Available data:
- Opening Delimiter -
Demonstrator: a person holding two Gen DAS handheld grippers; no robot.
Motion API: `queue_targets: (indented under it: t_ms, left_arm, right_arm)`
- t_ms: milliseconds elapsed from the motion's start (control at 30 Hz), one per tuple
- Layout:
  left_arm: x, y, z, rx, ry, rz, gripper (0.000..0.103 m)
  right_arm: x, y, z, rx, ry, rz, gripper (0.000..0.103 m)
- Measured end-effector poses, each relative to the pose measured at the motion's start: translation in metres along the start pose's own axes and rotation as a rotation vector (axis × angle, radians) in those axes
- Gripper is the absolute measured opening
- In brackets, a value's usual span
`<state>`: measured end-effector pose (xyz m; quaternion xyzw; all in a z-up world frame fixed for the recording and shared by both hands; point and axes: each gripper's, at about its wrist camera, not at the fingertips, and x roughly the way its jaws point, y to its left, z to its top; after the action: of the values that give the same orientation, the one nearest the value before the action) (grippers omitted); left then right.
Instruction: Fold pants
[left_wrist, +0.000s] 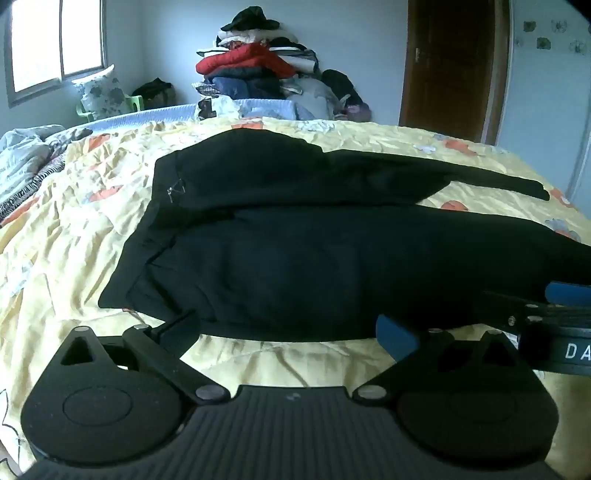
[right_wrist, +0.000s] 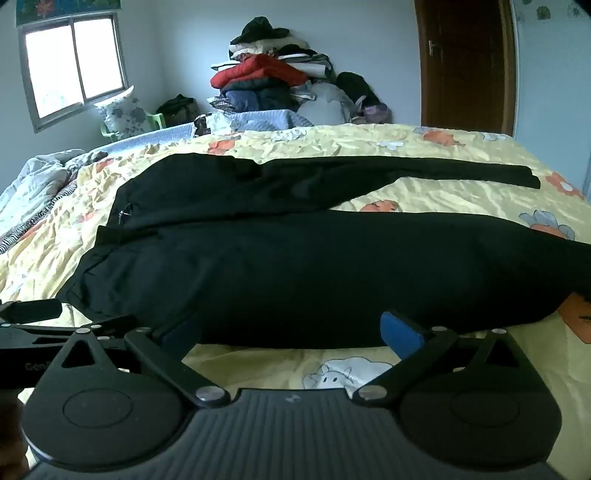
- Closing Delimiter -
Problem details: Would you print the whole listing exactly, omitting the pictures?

Solution to this task:
Demonstrator: a person holding two Gen DAS handheld grippers; no robot.
Motion API: `queue_targets: (indented under it: t_ms, left_arm, right_arm)`
- t_ms: milliseconds elapsed from the motion's start (control at 30 Hz), one per tuple
- Layout:
  left_arm: x, y, z, rx, ry, rz, gripper (0.000..0.103 m)
  right_arm: x, y, z, rx, ry, rz, gripper (0.000..0.103 m)
- Measured end-effector poses, each relative to the pose measured at the motion's start: translation in metres along the start pose's own axes and rotation as a rotation vector (axis × angle, radians) in those axes
- Gripper is the absolute measured opening
- In brackets, a value's usual span
`<state>`: measured end-effector pose (xyz m; quaternion xyzw; all in a z-up world frame fixed for the recording and shared by both hands; point and axes: each gripper's, at about its wrist camera, not at the fingertips, and x roughly the way its jaws point, y to its left, z to its top; after the action: of the values that give the same orientation, the one nearest the value before the action) (grippers omitted); left then right.
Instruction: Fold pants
[left_wrist, +0.000s] 
[right_wrist, +0.000s] 

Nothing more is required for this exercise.